The Siddha medicine widely practiced in south India, a traditional medicine system originating some 5,000 years ago, promotes a healthy mind, body and soul. Siddha uses supplements from nature, based on plants and minerals, to help one lead a healthy life and address many of the human ailments.
Added with Yoga, considered therapeutic exercise under the Siddha system, a holistic healthcare system is established. Moreover, as the traditional medication system shows commendable results in the management of rheumatoid arthritis, male infertility, early haemorrhoids and urolithiosis, the Siddha medicine could well complement the primary healthcare.
The Health Ministry together with the Malaysian Association of Traditional Indian Medicine (Matim) organised the International Conference on Siddha Medicine 2013 in early November, the first international conference on Siddha medicine in Malaysia. India’s National Institute of Siddha Director Professor Dr. K.Manickavasakam said at the conference Siddha’s research arms has been working with modern Bio Medicine teams to explore the possibility of integration with primary healthcare in various levels.
“Pandemics like chikungunya and dengue are also effectively controlled with the therapeutics of Siddha system in the recent years. In the management of non-communicable diseases which is the current pressing challenge in global healthcare needs, Siddha medicine show its true merit,” he added.
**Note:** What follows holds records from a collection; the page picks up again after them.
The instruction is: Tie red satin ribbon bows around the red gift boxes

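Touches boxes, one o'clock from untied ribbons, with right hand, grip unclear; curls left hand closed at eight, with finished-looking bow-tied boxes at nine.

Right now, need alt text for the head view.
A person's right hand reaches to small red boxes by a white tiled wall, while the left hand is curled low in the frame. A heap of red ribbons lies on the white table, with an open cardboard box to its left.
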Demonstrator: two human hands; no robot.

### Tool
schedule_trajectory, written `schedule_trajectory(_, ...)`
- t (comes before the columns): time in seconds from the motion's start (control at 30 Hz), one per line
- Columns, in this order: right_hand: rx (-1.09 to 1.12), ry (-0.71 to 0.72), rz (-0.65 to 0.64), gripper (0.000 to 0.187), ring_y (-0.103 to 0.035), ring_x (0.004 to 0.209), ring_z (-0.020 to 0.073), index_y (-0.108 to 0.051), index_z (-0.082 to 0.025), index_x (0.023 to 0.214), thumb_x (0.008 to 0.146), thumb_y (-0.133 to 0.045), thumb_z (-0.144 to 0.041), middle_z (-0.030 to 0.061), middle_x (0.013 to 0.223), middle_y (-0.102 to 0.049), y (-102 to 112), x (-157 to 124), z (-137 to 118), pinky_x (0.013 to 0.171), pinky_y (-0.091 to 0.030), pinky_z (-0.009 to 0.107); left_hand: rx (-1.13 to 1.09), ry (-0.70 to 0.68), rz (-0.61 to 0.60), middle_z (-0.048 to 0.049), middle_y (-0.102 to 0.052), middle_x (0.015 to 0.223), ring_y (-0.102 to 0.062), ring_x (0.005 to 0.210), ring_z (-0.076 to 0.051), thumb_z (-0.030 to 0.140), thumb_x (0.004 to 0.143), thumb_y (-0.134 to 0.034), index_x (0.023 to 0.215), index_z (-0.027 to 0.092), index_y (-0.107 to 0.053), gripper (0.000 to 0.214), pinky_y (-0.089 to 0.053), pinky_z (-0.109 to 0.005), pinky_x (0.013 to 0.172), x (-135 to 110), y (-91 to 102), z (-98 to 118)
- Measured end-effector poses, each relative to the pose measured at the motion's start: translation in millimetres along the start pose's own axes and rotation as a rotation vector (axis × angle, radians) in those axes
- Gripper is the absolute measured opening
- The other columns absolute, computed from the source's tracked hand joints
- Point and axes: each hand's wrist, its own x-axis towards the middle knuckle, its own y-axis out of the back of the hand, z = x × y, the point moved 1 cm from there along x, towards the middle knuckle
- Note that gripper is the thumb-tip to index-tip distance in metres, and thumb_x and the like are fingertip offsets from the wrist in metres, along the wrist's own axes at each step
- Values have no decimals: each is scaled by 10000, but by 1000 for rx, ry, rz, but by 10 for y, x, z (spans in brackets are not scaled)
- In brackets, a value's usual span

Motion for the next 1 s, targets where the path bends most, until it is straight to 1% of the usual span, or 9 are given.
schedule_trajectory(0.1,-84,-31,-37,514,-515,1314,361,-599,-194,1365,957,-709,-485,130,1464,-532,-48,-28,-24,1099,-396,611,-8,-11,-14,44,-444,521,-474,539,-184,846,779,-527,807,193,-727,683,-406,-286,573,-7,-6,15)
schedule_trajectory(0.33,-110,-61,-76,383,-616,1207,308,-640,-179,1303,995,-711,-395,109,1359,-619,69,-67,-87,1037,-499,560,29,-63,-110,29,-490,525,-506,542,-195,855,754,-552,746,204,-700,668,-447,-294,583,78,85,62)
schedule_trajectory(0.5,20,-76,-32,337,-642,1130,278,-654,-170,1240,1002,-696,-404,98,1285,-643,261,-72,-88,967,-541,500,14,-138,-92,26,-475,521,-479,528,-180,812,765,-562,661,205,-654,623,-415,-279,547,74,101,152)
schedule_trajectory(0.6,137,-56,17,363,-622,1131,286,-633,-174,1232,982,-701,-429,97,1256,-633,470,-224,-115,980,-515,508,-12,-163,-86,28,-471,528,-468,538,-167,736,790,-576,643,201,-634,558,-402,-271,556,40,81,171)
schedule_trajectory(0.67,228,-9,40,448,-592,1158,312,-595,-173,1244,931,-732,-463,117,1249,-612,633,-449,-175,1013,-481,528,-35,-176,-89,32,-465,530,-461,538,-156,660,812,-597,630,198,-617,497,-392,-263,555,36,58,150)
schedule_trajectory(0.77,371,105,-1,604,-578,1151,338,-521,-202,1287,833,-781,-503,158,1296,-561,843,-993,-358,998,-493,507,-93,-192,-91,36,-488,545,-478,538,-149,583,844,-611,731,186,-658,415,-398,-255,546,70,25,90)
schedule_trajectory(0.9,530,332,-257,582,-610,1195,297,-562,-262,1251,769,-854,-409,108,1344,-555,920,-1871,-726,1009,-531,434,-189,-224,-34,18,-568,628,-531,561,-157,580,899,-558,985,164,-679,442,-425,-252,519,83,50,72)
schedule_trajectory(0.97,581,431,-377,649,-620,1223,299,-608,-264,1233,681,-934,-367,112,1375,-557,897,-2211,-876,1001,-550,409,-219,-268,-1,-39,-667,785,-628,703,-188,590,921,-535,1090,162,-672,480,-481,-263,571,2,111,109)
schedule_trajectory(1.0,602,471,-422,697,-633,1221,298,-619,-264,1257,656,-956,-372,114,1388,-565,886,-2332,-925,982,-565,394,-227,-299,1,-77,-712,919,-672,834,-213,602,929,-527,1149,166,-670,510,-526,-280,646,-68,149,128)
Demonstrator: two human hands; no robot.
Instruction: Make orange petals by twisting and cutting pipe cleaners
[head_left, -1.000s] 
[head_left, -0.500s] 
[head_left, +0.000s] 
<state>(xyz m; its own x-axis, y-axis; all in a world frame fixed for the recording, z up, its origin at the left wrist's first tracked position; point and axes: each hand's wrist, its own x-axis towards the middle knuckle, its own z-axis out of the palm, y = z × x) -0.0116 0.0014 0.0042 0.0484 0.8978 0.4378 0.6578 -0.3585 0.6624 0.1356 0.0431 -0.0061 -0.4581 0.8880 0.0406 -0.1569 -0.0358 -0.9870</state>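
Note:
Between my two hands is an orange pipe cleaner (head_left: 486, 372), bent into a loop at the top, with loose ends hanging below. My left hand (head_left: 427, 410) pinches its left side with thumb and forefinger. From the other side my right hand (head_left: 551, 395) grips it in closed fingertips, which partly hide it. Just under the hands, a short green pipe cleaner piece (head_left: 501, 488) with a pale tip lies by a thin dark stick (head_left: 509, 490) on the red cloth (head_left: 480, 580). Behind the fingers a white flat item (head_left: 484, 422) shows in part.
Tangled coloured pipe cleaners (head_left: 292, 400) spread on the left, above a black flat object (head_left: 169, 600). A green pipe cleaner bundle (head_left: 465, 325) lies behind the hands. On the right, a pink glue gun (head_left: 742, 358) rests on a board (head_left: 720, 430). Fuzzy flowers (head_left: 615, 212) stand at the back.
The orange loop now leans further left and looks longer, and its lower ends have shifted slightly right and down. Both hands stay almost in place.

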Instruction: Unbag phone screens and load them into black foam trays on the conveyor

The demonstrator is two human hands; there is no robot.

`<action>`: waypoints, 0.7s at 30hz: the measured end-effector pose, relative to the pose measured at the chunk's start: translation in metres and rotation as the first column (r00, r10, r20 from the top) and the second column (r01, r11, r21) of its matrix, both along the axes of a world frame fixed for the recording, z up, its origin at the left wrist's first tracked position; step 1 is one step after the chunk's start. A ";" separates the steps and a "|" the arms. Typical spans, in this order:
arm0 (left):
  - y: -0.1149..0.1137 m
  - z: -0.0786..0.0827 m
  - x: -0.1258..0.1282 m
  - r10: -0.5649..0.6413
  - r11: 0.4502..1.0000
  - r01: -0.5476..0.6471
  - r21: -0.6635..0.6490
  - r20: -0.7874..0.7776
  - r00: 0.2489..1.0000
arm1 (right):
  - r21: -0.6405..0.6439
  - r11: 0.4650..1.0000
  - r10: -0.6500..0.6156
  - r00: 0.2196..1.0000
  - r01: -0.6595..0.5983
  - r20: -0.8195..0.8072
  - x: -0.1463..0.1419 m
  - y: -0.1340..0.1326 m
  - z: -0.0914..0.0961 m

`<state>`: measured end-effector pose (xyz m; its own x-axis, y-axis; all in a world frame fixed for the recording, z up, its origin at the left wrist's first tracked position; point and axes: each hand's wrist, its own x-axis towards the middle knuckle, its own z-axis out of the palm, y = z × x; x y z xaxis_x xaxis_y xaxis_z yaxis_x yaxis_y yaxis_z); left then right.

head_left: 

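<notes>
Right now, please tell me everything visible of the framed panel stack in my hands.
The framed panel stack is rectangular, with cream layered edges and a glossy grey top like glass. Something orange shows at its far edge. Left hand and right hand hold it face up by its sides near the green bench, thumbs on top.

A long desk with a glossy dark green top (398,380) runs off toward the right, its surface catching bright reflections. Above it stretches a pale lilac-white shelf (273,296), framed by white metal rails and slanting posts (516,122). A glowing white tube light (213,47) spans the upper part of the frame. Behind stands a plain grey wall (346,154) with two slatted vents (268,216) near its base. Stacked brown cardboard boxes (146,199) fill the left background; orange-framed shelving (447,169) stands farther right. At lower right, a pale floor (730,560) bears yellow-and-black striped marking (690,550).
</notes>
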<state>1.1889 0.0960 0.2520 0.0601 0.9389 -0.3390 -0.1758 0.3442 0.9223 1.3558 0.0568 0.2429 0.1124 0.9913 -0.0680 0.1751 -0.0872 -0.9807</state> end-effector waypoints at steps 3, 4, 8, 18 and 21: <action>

Meanwhile, Health Minister Datuk Seri Dr S.Subramaniam at the same conference said Malaysians were now in an era where increasingly people have been seeking alternatives to conventional Western medicine and thus traditional medicine has been enjoying renewed interest of late. There are currently six practice areas that have been recognised in Malaysia namely traditional Malay medicine, traditional Chinese medicine (TCM), traditional Indian medicine, homeopathy, complementary medicine as well as Islamic medical practice. “Health Ministry’s Traditional and Complementary Medicine Division is committed to ensuring that the practice of traditional and complementary medicine developed as a respected alternative treatment method.
“There are lessons to be learnt from Siddha medicine, which could assist Malaysians enhance the health and quality of life,” he said. He also said since the inception of Traditional and Complementary Medicine Division in 2004, there were a total of 11 public hospitals providing such alternative to the public with another two to be added by the year end.”Among the services offered at these units were traditional Malay massage and acupuncture for chronic pain and post-stroke patients, herbal medicine as well as adjunct therapy to alleviate side effects of cancer treatment, Malay post-natal massage and also Sirodhara therapy for patients with insomnia, anxiety, depression, stress and frequent headaches,” he added.
Subramaniam further said the Traditional and Complementary Medicine Act has been gazetted into law in February 2013 and when it is enforced this legislation would provide a solid foundation for the regulation of the practice of traditional and complementary medicine.This is especially in registration of practitioners, accreditation of qualifications, development of research in evidence-based traditional and complementary medicine and also quality control mechanisms for the safety of practitioners and clients alike, he added. So far some 13,000 traditional and complementary medicine practitioners have registered including through the voluntary online registration programme.